PROBLEM DESCRIPTION: Give back exactly the lines of the data below, starting with the line that has "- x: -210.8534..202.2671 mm" and going on through the line that has "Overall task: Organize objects".

*** RECORDS SUPPLIED

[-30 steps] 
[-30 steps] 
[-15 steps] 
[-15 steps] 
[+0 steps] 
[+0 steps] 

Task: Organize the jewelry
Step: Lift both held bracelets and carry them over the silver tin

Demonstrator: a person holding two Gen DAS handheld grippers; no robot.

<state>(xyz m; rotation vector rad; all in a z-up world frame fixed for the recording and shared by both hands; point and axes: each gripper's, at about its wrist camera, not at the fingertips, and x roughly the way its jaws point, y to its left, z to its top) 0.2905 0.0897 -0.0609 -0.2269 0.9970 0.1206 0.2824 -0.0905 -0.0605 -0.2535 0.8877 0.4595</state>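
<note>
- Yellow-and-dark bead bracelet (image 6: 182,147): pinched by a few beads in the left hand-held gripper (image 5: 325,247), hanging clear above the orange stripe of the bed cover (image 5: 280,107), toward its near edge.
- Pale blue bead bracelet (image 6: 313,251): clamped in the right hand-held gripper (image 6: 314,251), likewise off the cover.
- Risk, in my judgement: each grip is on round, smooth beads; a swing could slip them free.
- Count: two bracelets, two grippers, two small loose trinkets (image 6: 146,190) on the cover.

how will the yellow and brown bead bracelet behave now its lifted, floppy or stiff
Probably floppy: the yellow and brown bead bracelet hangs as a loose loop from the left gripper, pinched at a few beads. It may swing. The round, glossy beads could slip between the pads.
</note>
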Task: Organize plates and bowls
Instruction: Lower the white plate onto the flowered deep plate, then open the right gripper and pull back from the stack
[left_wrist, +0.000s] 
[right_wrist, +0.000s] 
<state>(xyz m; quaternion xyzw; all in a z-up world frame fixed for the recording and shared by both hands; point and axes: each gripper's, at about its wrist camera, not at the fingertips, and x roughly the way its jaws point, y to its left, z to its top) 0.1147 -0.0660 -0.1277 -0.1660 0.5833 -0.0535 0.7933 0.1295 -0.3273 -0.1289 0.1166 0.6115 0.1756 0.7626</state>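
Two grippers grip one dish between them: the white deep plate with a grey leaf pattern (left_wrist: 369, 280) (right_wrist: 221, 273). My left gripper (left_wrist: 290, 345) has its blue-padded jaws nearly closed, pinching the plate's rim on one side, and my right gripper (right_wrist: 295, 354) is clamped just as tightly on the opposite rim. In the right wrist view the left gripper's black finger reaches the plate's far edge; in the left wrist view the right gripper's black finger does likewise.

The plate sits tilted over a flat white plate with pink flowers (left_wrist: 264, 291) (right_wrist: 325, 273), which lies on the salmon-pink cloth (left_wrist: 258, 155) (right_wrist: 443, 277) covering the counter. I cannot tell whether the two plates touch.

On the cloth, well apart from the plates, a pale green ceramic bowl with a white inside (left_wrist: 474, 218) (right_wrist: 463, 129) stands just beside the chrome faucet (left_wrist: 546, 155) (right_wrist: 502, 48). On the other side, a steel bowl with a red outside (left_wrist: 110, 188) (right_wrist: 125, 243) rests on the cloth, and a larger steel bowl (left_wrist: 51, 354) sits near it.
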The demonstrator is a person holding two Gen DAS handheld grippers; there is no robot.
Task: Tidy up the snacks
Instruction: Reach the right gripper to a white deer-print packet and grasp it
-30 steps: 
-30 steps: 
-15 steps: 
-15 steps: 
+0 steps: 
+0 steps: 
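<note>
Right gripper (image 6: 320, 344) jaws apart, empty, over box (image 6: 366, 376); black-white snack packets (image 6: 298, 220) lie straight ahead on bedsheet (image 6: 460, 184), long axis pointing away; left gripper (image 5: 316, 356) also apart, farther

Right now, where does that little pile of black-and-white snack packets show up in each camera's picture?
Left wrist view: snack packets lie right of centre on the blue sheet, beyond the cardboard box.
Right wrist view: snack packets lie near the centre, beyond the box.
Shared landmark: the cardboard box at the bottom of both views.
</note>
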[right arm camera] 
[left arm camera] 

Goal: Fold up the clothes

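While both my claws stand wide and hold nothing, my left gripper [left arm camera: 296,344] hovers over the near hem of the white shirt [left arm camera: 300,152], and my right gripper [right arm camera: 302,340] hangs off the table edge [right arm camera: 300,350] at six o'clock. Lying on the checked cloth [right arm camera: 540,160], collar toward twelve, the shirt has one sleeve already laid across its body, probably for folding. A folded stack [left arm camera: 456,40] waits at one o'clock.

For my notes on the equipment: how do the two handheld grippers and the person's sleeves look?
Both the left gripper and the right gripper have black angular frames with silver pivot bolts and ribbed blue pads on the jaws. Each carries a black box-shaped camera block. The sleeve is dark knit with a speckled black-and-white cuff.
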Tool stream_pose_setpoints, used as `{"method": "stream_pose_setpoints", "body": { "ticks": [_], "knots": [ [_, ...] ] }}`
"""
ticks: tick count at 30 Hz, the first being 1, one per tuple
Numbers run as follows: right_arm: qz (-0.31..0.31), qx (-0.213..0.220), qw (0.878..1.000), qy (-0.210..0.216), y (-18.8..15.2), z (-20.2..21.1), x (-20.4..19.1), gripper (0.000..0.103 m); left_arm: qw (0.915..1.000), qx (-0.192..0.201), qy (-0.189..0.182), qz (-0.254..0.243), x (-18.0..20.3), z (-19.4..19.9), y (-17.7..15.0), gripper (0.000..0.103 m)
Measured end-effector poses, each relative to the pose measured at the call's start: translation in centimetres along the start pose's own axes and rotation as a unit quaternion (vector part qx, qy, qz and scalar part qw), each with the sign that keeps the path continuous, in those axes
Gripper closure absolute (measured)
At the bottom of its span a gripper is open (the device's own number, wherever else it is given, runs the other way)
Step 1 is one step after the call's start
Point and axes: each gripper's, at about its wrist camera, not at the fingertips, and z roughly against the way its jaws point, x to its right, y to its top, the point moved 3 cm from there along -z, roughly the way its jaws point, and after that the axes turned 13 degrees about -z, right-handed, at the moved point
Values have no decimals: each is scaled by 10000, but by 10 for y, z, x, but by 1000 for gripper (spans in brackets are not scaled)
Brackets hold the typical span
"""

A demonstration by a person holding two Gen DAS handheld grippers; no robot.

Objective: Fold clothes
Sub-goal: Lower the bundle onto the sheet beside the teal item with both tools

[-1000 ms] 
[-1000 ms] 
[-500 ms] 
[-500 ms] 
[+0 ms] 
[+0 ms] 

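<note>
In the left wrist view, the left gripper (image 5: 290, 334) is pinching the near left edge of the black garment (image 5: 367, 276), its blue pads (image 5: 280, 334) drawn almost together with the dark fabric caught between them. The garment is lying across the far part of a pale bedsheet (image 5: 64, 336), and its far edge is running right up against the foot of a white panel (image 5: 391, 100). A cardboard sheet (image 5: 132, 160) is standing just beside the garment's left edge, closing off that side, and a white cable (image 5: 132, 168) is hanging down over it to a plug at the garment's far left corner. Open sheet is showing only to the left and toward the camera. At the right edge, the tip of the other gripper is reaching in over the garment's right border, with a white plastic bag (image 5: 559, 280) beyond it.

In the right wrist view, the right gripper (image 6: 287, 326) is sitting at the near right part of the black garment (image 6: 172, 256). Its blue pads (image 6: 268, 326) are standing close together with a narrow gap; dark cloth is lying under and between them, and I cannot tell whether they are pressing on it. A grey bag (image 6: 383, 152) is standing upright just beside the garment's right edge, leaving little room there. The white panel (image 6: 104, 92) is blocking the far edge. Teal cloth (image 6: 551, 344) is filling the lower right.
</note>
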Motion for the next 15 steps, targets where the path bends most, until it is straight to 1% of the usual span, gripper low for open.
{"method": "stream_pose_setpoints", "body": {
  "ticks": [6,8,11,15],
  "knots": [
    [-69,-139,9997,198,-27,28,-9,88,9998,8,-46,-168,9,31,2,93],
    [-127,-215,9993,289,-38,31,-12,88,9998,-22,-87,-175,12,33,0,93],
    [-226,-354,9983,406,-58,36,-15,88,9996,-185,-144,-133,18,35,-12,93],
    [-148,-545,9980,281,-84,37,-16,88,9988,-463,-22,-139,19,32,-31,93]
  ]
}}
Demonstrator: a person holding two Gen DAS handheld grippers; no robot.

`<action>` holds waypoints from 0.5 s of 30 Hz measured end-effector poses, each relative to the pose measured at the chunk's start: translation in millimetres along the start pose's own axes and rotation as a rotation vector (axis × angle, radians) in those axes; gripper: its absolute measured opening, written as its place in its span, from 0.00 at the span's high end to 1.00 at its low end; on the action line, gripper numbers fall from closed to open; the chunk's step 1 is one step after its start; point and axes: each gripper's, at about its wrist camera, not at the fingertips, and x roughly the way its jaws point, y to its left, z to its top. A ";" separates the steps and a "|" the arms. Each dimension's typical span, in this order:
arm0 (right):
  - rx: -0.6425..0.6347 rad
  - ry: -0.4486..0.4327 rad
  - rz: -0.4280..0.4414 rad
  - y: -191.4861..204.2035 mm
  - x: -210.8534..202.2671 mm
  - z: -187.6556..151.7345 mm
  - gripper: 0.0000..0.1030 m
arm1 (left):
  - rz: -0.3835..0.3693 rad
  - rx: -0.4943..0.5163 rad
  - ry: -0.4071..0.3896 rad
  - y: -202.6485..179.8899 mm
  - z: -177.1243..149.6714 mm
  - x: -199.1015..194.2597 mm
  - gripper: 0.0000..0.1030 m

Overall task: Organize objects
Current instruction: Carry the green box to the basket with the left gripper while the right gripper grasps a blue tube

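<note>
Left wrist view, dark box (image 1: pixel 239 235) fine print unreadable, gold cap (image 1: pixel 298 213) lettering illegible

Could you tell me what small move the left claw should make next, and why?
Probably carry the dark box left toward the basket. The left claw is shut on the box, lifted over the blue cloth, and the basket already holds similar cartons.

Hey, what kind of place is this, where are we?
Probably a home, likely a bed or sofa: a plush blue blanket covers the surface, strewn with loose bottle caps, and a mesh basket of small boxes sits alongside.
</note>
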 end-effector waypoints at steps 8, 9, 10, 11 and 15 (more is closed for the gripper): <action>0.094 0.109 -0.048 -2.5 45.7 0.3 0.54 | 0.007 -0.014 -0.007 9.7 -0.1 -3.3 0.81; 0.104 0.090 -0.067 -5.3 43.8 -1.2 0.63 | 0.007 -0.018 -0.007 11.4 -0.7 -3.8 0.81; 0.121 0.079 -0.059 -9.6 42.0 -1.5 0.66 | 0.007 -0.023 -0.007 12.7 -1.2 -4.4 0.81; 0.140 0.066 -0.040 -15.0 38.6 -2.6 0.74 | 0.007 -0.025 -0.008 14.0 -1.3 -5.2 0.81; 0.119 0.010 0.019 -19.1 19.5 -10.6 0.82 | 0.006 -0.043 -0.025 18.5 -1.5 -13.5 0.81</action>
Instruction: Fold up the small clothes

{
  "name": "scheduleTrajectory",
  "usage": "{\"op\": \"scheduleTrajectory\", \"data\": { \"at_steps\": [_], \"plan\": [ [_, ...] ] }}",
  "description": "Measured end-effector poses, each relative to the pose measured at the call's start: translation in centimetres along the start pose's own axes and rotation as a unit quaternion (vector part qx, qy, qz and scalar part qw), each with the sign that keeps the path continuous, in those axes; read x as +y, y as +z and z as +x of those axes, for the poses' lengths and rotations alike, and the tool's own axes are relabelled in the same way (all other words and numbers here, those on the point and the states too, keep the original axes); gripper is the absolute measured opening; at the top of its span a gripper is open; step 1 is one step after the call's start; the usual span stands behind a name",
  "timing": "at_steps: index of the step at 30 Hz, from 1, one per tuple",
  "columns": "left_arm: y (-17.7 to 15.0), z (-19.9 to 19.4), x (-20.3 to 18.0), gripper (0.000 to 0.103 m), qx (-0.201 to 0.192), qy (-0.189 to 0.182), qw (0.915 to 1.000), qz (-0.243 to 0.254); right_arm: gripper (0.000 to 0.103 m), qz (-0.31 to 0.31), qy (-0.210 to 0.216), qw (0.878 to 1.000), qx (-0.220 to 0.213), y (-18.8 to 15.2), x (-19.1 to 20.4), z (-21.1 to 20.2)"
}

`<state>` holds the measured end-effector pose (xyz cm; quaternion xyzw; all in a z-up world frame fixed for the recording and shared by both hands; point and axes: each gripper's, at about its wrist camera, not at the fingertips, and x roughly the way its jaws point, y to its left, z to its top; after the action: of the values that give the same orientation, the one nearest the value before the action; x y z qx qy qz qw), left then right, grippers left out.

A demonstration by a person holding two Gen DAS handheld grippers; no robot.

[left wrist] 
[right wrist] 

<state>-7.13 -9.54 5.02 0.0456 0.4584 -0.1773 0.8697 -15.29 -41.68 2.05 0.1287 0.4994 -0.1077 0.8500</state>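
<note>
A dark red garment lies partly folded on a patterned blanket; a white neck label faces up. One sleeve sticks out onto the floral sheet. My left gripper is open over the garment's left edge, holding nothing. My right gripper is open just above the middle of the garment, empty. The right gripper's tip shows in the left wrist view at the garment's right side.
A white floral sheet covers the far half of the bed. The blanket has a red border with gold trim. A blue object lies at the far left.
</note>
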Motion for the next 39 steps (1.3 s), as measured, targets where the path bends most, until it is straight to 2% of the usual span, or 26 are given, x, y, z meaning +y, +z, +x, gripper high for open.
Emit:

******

PROBLEM SOLUTION:
  - x: -210.8534..202.2671 mm
  - z: -187.6556..151.7345 mm
  - gripper: 0.0000..0.1030 m
arm1 (left):
  - rz: -0.3835..0.3693 rad
  - rx: -0.4943..0.5163 rad
  - ry: -0.4071..0.3896 rad
  - y: -202.6485..179.8899 mm
  - z: -177.1243..149.6714 mm
  - x: -199.1015..194.2597 mm
  - gripper: 0.0000..0.1030 m

Overall task: Organize objects

The answer has been given, and the exercise is done.